Return only the lines of the data below from the line with "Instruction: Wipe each" up to and including the line with "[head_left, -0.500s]", exactly as written, with the pictures omitted.
════════════════════
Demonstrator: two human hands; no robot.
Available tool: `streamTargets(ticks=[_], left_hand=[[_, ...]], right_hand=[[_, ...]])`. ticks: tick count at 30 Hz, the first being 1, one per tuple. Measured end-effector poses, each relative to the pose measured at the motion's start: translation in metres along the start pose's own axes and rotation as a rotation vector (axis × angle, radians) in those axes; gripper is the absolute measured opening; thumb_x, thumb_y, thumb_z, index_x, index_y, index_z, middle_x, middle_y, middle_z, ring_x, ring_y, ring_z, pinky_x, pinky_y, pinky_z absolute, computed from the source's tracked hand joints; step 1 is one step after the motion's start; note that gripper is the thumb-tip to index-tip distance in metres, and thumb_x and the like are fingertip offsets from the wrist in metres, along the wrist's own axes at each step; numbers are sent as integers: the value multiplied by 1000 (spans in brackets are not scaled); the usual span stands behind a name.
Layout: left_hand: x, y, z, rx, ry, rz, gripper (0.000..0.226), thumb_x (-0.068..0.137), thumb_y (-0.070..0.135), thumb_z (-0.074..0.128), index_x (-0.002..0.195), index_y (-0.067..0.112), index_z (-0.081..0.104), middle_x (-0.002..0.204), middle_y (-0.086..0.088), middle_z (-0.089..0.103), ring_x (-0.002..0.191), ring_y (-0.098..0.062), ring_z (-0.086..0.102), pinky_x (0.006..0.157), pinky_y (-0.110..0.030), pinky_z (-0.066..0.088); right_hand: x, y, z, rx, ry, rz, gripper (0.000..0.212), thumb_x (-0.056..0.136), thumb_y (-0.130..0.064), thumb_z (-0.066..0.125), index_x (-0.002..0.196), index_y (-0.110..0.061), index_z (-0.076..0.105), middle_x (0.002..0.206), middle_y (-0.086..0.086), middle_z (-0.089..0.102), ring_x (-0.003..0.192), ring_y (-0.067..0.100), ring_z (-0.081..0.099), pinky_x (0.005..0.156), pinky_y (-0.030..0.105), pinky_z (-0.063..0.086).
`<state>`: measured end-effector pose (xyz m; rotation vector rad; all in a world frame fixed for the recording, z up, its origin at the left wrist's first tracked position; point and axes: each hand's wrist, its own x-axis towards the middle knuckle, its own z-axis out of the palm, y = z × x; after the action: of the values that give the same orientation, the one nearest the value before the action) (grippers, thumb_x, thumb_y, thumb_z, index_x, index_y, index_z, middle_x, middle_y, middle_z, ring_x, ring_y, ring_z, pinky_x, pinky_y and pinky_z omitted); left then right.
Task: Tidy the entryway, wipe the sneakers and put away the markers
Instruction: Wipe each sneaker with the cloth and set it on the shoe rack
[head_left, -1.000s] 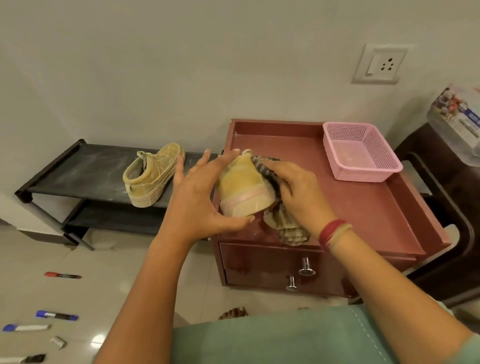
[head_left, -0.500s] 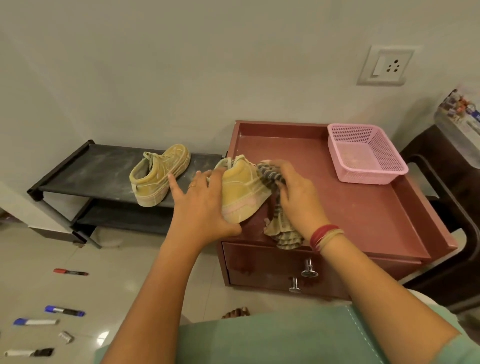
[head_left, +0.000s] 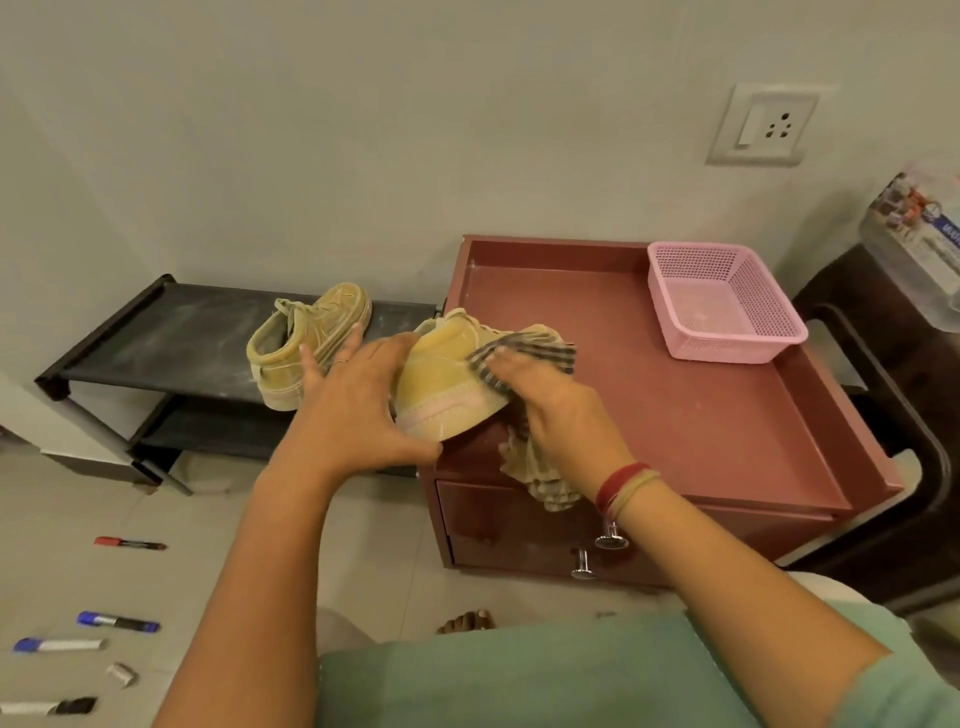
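Pink basket (head_left: 737, 347) on red cabinet (head_left: 660, 415), tan sneaker (head_left: 441, 387) tight in left fingers (head_left: 387, 353), striped cloth (head_left: 540, 349) in right fingers (head_left: 511, 366).

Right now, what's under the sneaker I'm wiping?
The front-left corner of the maroon cabinet. The checked cloth, held by your right hand, drapes over the sneaker and hangs beside it. Your left hand hides whether its sole touches the top.
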<state>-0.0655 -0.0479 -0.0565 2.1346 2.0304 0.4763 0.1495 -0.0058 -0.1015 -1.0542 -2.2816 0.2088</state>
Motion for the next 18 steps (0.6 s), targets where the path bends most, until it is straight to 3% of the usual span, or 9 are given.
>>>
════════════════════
OUTPUT OF THE TASK
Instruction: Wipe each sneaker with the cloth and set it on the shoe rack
[head_left, -1.000s] 
[head_left, -0.500s] 

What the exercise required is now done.